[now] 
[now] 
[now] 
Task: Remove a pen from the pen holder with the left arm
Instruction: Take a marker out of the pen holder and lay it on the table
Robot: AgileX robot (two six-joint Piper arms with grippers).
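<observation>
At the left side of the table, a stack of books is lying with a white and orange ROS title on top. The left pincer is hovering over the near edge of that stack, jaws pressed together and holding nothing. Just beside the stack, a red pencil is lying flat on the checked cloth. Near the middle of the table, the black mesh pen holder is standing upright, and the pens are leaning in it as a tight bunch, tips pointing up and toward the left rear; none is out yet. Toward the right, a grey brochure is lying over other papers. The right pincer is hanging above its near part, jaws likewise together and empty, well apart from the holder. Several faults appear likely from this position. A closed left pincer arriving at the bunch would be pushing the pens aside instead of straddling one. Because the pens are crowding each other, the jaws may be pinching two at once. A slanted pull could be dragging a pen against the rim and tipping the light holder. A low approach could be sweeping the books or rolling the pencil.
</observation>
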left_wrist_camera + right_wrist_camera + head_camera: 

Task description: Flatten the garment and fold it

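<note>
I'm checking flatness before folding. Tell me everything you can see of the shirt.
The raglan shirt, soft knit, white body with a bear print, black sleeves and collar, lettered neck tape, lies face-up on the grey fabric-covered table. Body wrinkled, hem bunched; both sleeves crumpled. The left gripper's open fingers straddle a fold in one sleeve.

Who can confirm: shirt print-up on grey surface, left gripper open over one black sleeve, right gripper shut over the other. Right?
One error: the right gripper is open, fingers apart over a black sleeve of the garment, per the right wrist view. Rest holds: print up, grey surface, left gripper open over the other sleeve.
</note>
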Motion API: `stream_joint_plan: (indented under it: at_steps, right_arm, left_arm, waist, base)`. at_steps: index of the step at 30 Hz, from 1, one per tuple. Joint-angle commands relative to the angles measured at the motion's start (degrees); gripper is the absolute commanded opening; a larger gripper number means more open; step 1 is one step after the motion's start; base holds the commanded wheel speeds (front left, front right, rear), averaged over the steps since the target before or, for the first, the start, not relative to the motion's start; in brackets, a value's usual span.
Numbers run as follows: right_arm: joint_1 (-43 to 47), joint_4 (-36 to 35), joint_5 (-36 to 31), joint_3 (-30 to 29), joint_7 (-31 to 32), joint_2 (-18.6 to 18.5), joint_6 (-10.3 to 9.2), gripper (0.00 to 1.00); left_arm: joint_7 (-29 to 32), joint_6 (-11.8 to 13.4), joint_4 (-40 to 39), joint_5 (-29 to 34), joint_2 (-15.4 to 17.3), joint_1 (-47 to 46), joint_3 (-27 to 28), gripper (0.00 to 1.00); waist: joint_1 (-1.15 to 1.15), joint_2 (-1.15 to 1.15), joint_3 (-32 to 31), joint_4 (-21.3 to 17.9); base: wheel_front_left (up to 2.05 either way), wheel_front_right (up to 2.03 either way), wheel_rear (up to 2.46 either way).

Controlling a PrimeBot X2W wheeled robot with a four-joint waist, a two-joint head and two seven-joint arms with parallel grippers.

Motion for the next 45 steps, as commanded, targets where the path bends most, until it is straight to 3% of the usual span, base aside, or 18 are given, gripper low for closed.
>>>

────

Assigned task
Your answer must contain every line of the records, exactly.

Answer below
[now] 
[now] 
[now] 
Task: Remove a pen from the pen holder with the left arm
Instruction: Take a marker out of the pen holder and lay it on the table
Robot: AgileX robot (two six-joint Piper arms with grippers).
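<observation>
At the left side of the table, a stack of books is lying with a white and orange ROS title on top. The left pincer is hovering over the near edge of that stack, jaws pressed together and holding nothing. Just beside the stack, a red pencil is lying flat on the checked cloth. Near the middle of the table, the black mesh pen holder is standing upright, and the pens are leaning in it as a tight bunch, tips pointing up and toward the left rear; none is out yet. Toward the right, a grey brochure is lying over other papers. The right pincer is hanging above its near part, jaws likewise together and empty, well apart from the holder. Several faults appear likely from this position. A closed left pincer arriving at the bunch would be pushing the pens aside instead of straddling one. Because the pens are crowding each other, the jaws may be pinching two at once. A slanted pull could be dragging a pen against the rim and tipping the light holder. A low approach could be sweeping the books or rolling the pencil.
</observation>
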left_wrist_camera + right_wrist_camera + head_camera: 

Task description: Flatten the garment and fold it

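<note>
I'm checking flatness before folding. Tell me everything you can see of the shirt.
The raglan shirt, soft knit, white body with a bear print, black sleeves and collar, lettered neck tape, lies face-up on the grey fabric-covered table. Body wrinkled, hem bunched; both sleeves crumpled. The left gripper's open fingers straddle a fold in one sleeve.

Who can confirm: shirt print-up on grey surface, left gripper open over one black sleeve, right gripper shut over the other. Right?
One error: the right gripper is open, fingers apart over a black sleeve of the garment, per the right wrist view. Rest holds: print up, grey surface, left gripper open over the other sleeve.
</note>
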Motion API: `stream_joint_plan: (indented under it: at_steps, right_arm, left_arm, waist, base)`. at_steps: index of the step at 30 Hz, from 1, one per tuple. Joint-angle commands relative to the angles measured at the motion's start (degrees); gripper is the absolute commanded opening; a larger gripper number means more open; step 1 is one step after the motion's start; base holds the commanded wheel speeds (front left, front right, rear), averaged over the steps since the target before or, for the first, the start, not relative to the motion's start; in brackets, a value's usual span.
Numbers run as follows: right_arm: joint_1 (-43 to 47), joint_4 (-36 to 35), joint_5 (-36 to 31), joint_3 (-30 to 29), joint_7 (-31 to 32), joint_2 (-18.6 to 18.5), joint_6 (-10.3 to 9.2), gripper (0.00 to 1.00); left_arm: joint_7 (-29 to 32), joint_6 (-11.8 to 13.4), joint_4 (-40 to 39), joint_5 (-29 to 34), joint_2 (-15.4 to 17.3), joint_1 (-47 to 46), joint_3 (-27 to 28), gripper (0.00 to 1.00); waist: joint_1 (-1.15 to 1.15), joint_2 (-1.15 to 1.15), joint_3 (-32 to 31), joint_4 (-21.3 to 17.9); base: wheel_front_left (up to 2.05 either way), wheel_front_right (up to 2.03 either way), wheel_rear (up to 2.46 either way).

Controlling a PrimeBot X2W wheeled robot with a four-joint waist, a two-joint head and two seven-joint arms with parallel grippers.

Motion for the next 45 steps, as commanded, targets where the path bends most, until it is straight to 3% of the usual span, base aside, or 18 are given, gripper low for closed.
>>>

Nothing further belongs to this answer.